When it came to markets, it was one of the best years for risk assets since the Global Financial Crisis with the S&P finishing +30.7%, MSCI Europe +27.1%, MSCI UK (despite Brexit) +16.4%, Japan Topix +18.1%, MSCI Emerging markets +18.4%. Crude oil was +22.7% for the year and Gold +18.3%. This appetite for risk meant that safe haven government bonds were subdued, while US High Yield and Emerging Market bonds returned +14.3% and +12.6% respectively. Bitcoin once again refused to die and posted an impressive return of +95% for the year.

Looking forward to this year “Don’t expect a replay of 2019” seems to be a recurring message, particularly when it comes to equities. Once again Bloomberg have compiled a thorough Wall Street round up for people who have the time:

For those who like to keep it simple, here is a list of key themes to look out for:

  • The end of the bull cycle is getting nearer, but it is still not here yet…
  • Equity and bond market valuations are significantly higher than they were a year ago.
  • Central banks are likely to continue pursuing ultra-loose monetary policy.
  • Smart investors remain invested but are staying alert and perhaps reducing risk.
  • The recent escalation between the US and Iran highlights the potential for sudden geopolitical shocks.
  • There is still potential upside for gold if/when things get rough.
  • Don’t let the US election distract you too much. Politics are not necessarily a good indicator of market returns.
  • Trade is again likely to dominate headlines and unsettle markets from time to time.
  • The Bitcoin halving occurring in May is likely to dominate crypto talk – here’s a detailed and rather bullish post on that for those interested.

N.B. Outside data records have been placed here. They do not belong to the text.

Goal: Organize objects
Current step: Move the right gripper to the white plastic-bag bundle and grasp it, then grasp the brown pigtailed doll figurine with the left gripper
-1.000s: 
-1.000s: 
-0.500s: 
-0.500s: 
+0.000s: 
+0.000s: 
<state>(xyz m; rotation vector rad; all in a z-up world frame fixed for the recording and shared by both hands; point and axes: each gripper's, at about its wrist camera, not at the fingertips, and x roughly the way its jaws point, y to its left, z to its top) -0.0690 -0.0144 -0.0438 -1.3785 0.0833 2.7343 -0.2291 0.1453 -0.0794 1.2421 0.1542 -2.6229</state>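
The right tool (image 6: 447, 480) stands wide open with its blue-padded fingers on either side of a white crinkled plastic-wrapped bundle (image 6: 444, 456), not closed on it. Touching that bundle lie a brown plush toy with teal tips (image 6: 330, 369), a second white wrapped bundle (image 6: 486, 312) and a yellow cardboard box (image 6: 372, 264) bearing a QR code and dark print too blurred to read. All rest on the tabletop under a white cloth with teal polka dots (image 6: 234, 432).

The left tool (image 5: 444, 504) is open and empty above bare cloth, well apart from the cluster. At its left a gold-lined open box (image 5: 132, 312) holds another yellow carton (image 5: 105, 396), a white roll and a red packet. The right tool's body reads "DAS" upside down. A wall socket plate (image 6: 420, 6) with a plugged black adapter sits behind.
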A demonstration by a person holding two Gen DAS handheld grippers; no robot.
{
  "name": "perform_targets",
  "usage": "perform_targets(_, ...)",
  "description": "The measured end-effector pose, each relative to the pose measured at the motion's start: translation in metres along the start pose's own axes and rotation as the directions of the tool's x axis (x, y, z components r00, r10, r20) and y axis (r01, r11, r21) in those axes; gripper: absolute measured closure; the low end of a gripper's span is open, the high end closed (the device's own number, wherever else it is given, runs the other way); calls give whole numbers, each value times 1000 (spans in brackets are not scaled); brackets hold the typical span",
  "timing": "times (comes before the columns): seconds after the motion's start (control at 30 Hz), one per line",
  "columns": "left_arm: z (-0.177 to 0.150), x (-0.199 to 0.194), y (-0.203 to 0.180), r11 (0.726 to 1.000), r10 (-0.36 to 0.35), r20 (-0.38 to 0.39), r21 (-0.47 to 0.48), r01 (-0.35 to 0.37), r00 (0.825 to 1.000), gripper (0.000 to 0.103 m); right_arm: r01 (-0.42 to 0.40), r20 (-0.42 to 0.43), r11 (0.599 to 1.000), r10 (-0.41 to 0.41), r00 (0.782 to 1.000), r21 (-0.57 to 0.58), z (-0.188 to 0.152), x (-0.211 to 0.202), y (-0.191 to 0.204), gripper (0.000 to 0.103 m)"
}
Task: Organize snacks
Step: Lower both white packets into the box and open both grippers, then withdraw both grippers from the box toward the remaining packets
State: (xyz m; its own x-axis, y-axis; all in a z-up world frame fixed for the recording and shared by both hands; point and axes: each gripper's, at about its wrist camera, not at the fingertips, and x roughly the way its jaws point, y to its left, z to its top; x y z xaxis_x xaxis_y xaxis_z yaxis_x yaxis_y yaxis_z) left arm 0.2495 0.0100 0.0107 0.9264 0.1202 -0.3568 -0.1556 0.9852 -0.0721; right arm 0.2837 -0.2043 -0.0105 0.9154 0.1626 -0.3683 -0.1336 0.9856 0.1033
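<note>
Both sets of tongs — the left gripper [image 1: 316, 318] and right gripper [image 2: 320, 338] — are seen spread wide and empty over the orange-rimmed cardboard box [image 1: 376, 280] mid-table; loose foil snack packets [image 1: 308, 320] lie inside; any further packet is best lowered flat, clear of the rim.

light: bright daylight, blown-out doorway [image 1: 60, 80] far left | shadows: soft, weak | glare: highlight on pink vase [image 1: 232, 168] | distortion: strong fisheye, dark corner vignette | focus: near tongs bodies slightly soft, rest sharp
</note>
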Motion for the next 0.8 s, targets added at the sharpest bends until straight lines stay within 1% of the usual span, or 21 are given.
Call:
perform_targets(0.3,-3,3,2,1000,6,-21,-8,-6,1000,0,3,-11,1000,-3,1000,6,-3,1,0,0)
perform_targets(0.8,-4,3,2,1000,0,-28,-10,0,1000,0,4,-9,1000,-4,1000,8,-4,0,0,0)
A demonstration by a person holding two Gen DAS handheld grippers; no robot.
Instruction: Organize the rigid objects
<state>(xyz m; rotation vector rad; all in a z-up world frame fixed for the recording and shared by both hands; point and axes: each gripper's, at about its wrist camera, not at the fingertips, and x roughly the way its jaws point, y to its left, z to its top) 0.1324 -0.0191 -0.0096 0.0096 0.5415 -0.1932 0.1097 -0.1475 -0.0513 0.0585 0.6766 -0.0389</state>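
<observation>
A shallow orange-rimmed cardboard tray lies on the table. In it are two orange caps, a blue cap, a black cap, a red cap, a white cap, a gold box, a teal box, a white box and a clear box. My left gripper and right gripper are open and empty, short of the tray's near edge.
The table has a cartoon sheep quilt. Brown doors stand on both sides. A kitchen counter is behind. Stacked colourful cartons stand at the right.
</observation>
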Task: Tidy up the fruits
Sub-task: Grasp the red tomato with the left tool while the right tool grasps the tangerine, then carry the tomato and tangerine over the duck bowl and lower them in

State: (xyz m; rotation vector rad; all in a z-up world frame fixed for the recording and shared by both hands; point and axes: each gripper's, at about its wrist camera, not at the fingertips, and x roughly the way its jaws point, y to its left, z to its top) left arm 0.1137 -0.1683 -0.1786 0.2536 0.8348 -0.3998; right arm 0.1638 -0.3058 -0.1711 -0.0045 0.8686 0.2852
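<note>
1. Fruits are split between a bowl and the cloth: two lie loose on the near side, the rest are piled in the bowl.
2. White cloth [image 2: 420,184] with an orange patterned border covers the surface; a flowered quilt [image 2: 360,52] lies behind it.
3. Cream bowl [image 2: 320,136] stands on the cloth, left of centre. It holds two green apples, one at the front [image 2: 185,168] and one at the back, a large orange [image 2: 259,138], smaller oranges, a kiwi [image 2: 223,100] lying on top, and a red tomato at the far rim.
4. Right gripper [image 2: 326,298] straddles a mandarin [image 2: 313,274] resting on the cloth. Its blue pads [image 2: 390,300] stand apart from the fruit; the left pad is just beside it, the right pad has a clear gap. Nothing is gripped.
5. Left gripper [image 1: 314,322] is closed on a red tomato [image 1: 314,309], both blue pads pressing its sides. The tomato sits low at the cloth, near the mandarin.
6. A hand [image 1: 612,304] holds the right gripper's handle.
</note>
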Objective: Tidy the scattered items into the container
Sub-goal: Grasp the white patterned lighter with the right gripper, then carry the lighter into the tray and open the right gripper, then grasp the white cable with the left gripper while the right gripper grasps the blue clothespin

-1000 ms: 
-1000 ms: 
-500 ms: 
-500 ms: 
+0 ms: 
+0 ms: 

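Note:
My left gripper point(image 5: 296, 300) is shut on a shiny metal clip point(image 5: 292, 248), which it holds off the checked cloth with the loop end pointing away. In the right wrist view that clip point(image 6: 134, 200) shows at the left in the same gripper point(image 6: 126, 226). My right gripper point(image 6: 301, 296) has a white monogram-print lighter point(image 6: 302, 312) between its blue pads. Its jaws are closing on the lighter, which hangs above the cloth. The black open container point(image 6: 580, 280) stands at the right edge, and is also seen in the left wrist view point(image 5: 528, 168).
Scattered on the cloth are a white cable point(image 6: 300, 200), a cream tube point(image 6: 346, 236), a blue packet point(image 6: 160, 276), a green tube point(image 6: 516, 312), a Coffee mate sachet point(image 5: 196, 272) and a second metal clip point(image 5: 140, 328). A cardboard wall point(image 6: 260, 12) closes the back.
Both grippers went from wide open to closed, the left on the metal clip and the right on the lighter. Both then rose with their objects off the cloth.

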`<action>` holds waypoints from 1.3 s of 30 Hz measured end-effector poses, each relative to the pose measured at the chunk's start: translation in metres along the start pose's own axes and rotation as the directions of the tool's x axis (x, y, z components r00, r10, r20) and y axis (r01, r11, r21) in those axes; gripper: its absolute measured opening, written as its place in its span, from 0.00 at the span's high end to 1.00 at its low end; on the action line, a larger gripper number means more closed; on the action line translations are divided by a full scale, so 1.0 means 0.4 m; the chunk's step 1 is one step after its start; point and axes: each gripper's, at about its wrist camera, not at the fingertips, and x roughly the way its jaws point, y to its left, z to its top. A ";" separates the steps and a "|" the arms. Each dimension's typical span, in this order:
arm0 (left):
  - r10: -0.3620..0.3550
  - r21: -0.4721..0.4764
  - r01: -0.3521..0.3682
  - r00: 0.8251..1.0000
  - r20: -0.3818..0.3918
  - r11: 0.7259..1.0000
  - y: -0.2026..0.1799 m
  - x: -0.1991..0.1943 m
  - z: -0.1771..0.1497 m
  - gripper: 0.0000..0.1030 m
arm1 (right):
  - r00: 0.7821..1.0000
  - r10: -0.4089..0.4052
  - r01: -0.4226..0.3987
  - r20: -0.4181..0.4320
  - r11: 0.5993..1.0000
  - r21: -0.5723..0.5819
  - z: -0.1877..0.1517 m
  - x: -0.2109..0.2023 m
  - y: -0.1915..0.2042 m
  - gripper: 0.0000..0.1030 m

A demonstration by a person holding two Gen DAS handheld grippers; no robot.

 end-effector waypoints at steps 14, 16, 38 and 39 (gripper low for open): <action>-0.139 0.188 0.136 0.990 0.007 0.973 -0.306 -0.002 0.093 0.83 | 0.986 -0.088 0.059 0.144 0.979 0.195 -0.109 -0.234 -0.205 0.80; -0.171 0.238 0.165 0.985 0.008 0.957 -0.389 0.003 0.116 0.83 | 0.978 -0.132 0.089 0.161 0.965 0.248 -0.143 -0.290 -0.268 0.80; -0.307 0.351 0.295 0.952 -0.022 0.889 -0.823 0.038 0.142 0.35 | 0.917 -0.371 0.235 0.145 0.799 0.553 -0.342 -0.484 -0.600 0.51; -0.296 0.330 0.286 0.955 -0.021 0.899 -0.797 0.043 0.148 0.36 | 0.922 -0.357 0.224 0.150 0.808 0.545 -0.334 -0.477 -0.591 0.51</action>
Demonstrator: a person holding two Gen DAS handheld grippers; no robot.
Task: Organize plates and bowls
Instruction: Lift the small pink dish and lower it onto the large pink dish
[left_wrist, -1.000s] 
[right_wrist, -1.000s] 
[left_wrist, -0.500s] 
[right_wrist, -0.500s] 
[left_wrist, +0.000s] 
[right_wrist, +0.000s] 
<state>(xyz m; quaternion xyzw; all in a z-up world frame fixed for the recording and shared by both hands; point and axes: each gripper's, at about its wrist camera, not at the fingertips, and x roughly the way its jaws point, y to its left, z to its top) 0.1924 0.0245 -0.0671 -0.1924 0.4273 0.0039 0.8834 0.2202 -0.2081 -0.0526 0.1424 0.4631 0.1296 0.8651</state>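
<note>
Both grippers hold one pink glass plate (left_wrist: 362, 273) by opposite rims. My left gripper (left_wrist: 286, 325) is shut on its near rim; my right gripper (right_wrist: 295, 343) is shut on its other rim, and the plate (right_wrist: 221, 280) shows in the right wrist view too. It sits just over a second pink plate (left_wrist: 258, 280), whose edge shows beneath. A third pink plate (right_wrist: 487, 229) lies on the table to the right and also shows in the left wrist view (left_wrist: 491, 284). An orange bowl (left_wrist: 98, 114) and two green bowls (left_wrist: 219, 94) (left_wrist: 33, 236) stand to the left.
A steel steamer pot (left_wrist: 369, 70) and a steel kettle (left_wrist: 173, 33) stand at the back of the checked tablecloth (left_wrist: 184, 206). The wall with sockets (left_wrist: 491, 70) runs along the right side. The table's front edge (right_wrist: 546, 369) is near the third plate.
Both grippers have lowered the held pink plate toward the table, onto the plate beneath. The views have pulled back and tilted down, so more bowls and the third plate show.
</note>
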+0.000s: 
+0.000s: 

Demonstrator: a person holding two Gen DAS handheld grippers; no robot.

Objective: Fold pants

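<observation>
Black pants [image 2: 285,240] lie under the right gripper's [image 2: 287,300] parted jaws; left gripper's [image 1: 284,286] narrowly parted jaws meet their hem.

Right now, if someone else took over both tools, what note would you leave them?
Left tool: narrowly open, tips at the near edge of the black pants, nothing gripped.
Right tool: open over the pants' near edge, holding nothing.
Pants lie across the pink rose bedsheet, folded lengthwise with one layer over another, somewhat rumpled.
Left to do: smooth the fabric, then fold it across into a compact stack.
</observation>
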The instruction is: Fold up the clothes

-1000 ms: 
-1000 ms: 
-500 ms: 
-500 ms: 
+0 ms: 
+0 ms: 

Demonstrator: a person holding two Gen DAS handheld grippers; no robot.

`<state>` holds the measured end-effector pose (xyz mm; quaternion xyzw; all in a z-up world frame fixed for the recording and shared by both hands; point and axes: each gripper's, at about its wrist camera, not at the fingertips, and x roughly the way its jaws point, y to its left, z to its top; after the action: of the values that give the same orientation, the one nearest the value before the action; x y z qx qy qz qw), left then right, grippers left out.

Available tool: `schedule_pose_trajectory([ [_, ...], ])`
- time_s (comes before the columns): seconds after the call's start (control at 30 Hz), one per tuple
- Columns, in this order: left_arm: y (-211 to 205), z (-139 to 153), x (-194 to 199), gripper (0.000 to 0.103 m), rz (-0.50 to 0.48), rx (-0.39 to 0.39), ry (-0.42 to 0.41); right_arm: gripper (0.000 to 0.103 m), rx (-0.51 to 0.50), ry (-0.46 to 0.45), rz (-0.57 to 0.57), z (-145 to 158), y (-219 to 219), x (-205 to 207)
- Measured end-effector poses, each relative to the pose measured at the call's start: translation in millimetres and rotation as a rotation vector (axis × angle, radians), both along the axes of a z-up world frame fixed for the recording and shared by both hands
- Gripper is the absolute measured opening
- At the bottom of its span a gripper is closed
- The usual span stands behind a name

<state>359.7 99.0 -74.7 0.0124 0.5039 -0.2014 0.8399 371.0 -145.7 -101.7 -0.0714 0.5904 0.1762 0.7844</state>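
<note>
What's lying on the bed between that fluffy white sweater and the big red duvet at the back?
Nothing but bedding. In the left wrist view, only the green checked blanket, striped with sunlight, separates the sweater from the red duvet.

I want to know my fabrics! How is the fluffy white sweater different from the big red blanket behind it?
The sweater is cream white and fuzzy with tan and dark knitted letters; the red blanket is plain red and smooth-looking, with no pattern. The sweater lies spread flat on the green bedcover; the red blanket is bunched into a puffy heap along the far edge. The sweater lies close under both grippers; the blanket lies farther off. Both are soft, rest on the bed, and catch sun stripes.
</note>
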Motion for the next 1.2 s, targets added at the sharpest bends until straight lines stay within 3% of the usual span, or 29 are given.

At risk of repeating myself year after year, planning and strategy don’t need to be complicated:

  • Have a plan! Read this post if you don’t have one.
  • Stick to your guns. Don’t let the noise divert you from your commitment to saving and investing. (the Japan market made most of its returns in the last third of 2019. If you weren’t buying in the first two thirds then you missed it)
  • Diversify and rebalance – particularly if you are heavily invested in stocks and coming off a good year.
  • Max out tax advantaged investments such as NISA.
  • Look for Japan stocks that are likely to benefit from the Olympic buzz (see what happened to The Hub stock price around Rugby World Cup time)
  • Keep an eye on what the bank of Japan are buying – see post here.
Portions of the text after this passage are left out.